Ma, secondo consolidati principi, il mancato esercizio di siffatto potere discrezionale - anche perché non destinato a formalizzarsi in alcun atto imputabile all'Organo, giusta la previsione di legge - non necessita di una specifica motivazione.
Il che trova conferma nel rilievo che la norma - sia pure con espressioni non simmetriche a quelle adoperate relativamente alla prima fase - si dà carico (solo) di disciplinare l'ipotesi dell'uso positivo dell'anzidetto potere discrezionale estrinsecantesi nell'apertura della seconda fase regolamentando (esclusivamente) le modalità di espressione della votazione aggiuntiva.
In definitiva, convergenti argomenti di ordine testuale e sistematico portano ad escludere - nel sistema anteriore al D. Lgs. n. 166 del 2006 - l'esistenza di un obbligo per la Commissione esaminatrice del concorso notarile di motivare in modo analitico il mancato raggiungimento, in sede di valutazione degli elaborati sufficienti, del superiore quorum necessario per ottenere l'ammissione all'orale (Cons. Stato, n. 1157/2001).

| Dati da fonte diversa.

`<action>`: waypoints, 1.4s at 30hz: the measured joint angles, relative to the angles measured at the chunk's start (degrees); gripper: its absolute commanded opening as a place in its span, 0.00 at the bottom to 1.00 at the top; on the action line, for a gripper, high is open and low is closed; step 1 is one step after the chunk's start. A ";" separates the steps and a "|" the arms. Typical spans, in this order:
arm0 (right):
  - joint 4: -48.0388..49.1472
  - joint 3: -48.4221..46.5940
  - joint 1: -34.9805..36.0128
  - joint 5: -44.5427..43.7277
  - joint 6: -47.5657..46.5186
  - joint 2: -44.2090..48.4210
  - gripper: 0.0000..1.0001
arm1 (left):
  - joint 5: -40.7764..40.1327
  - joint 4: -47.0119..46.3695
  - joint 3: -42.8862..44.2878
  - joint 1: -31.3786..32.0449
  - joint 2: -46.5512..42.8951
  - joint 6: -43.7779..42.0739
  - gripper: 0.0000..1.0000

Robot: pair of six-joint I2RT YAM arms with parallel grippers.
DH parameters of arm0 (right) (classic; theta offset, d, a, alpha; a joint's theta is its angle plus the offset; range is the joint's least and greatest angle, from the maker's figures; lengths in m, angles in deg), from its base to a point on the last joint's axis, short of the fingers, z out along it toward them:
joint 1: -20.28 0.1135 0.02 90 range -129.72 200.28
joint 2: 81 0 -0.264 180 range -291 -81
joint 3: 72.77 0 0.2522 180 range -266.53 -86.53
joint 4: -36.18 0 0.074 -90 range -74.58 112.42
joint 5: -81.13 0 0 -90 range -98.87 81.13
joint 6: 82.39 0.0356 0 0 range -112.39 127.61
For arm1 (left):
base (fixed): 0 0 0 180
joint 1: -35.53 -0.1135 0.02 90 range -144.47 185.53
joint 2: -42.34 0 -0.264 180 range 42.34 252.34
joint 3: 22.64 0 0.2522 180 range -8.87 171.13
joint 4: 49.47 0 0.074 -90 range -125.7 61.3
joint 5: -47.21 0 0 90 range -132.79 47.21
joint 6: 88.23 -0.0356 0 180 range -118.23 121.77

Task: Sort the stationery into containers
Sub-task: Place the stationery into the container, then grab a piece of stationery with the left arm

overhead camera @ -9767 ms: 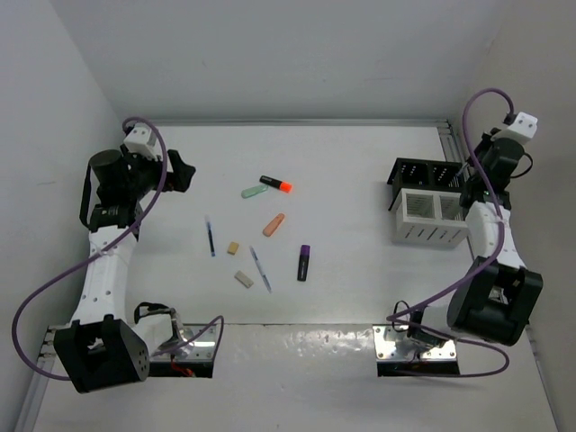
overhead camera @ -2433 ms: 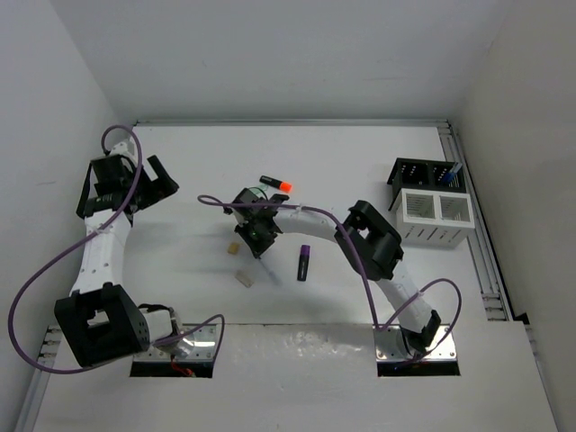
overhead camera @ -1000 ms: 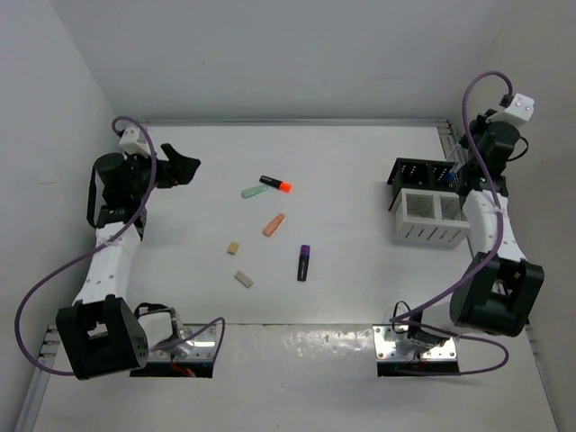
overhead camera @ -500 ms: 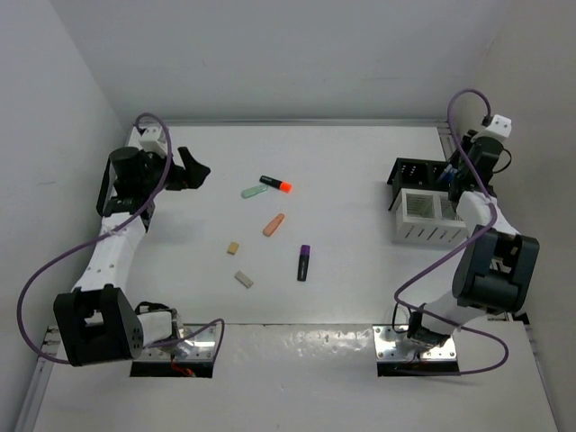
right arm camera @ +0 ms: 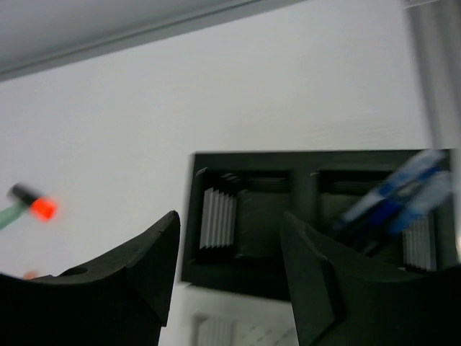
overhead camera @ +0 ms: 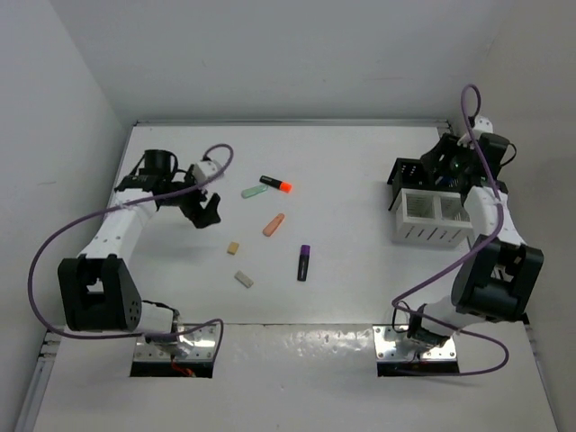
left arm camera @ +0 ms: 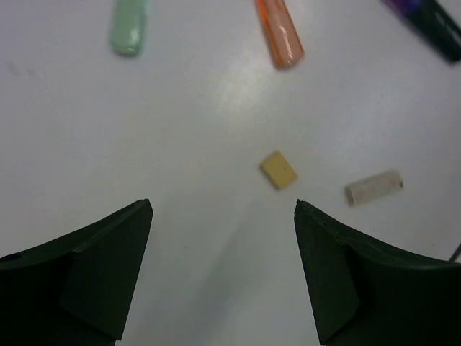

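Observation:
On the table lie a mint green highlighter (overhead camera: 252, 192) (left arm camera: 130, 32), an orange-tipped black one (overhead camera: 275, 184) (right arm camera: 32, 203), an orange one (overhead camera: 274, 224) (left arm camera: 281, 36) and a purple-black one (overhead camera: 304, 262) (left arm camera: 428, 14). Two beige erasers (overhead camera: 233, 246) (overhead camera: 244, 279) (left arm camera: 279, 170) (left arm camera: 373, 187) lie nearer the front. My left gripper (overhead camera: 208, 213) (left arm camera: 223, 205) hangs open and empty just left of the erasers. My right gripper (overhead camera: 438, 160) (right arm camera: 229, 216) is open and empty over the black organiser (overhead camera: 412, 173) (right arm camera: 252, 274). Blue pens (right arm camera: 400, 198) stand in its right compartment. The white slatted box (overhead camera: 432, 232) sits in front of the organiser.
A metal rail (overhead camera: 447, 135) runs along the table's right edge, close behind the containers. White walls close in the back and both sides.
My left arm has swung from the far left in towards the erasers. My right gripper has shifted left and down over the black organiser.

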 measured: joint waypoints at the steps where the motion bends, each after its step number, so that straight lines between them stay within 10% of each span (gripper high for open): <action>1: -2.78 -0.42 0.35 3.61 0.07 1.05 0.57 | 0.20 3.02 -0.33 0.79 0.66 -4.26 0.85; 9: -19.04 4.57 10.01 17.81 -1.14 9.77 0.59 | 0.26 9.84 -9.79 12.50 0.26 -24.50 0.81; 30: -35.45 11.67 12.35 23.21 -1.77 15.47 0.58 | -7.23 -2.27 -19.45 30.21 5.84 -36.50 0.71; 42: -33.99 12.90 15.80 24.35 1.40 16.79 0.57 | -9.64 -4.31 -23.80 30.75 4.00 -36.50 0.35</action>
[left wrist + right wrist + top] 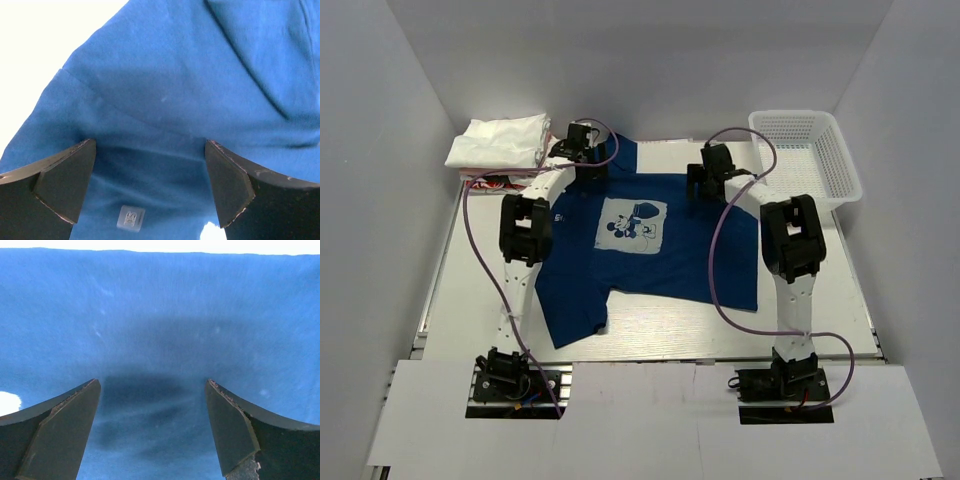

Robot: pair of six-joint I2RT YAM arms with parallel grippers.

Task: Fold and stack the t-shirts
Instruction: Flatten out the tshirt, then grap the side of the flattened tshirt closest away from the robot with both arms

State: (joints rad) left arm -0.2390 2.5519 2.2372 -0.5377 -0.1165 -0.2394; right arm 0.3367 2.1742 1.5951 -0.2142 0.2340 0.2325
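Observation:
A large navy blue t-shirt (650, 250) with a white cartoon print lies spread on the table, partly folded at the back. My left gripper (582, 160) is open right above its far left part; in the left wrist view the blue cloth (170, 100) and a small white label (131, 218) lie between the spread fingers (60, 182). My right gripper (713, 185) is open low over the shirt's far right part; the right wrist view shows only blue cloth (160, 330) between the fingers (235, 430). Folded white shirts (500, 142) are stacked at the back left, with a red-printed one under them.
A white plastic mesh basket (807, 155) stands at the back right. The white table surface (470, 290) shows left, right and in front of the shirt. White walls enclose the back and sides. Purple cables loop along both arms.

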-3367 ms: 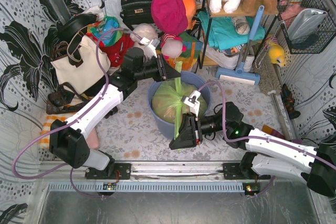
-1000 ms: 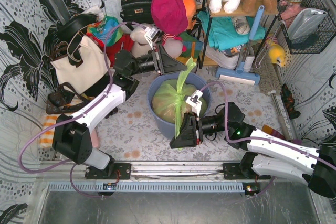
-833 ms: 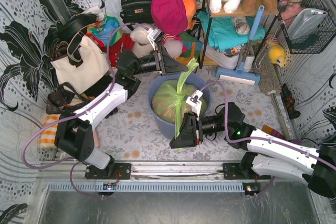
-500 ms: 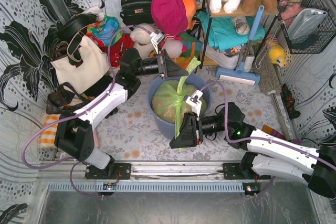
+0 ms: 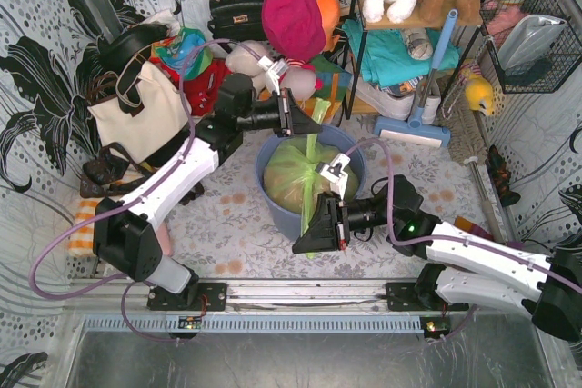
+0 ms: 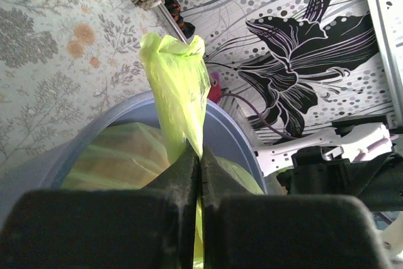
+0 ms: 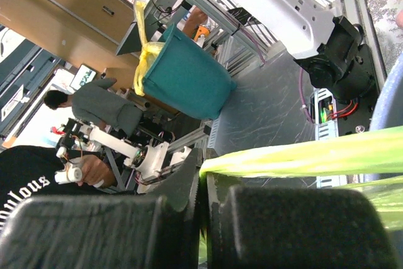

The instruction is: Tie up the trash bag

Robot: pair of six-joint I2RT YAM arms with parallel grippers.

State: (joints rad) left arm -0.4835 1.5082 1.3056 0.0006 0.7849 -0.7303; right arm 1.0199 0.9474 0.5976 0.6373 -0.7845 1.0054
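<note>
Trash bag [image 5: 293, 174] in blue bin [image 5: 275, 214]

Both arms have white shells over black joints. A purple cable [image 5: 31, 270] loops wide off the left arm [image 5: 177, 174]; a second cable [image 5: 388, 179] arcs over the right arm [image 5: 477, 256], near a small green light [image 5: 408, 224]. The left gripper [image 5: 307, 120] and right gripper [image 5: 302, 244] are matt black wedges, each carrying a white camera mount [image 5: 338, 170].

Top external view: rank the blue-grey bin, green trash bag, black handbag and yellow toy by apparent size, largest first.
1. blue-grey bin
2. trash bag, the part showing inside the bin
3. black handbag, close to the bag's visible part, so these two are unsure
4. yellow toy, clearly smallest
</note>
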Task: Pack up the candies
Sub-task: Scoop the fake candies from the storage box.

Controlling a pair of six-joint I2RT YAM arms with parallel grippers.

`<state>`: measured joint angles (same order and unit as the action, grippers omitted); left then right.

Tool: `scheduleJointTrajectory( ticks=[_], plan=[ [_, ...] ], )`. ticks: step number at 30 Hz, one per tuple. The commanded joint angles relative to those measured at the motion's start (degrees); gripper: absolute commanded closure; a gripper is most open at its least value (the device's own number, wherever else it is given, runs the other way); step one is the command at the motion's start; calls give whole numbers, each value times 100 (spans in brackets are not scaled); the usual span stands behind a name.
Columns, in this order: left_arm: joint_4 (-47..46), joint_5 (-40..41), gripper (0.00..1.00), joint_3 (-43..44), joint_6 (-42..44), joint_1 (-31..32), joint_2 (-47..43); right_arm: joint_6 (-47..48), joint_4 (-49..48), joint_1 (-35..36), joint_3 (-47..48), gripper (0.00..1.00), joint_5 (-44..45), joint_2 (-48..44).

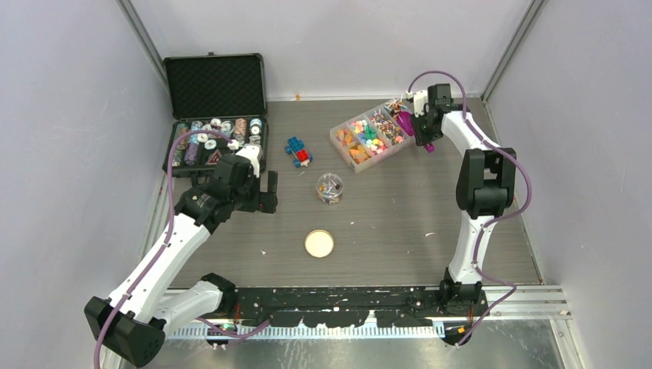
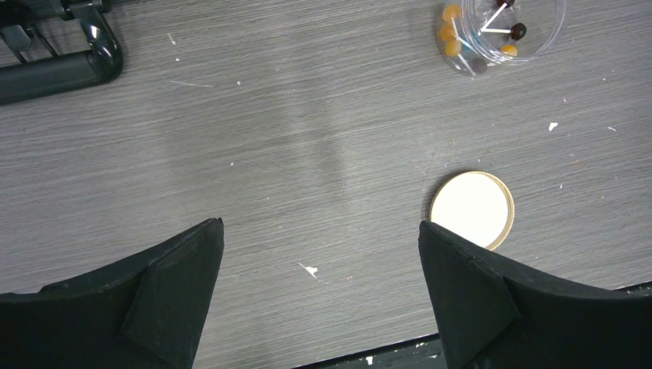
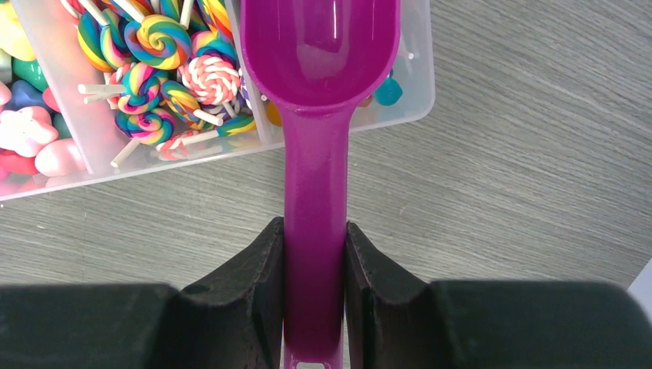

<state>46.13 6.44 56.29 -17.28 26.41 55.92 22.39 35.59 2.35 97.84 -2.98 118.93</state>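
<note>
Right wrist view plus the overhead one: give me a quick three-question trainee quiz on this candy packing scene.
1. True or false: the right gripper is shut on the handle of the purple scoop.
2. The scoop's bowl hangs over: A) the divided candy box, B) the clear jar, C) the round lid?
3. Fill in: on the left gripper, the jaws stand ___.
Key: 1 true; 2 A; 3 open.
</note>
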Motion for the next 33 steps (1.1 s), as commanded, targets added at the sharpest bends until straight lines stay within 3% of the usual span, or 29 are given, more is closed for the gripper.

Con una seconda censura la ricorrente deduce la illegittimità del provvedimento impugnato per violazione e falsa applicazione dell’art. 22 R.D. 14 novembre 1926, n. 1953 e violazione dei principi generali vigenti in materia di funzionamento degli organi collegiali amministrativi.
Deduce la ricorrente, in particolar, che nel concorso di cui all’odierno ricorso il Presidente della Commissione non ha ritenuto di procedere alla formazione di due sottocommissioni e la Commissione ha continuamente mutato la propria composizione con conseguente violazione dei principi di certezza della composizione della commissione e di obiettiva precostituzione delle commissioni esaminatrici dei pubblici concorsi.
La censura è infondata.
Osserva il Collegio come l’art. 27, co. 2, R.D. 1953/1926 prevede che, nel caso in cui qualcuno dei commissari non possa assumere o continuare l’esercizio delle sue funzioni, è immediatamente surrogato da un membro supplente, sicché sussiste la fungibilità del membro effettivo con uno qualsiasi dei membri supplenti senza la necessità di una specifica motivazione delle ragioni dell’impossibilità dell’esercizio delle funzioni da parte del titolare.
Conseguentemente e per i motivi esposti il ricorso è infondato e, pertanto, deve essere respinto.
Sussistono giusti motivi per la integrale compensazione delle spese di giudizio tra le parti.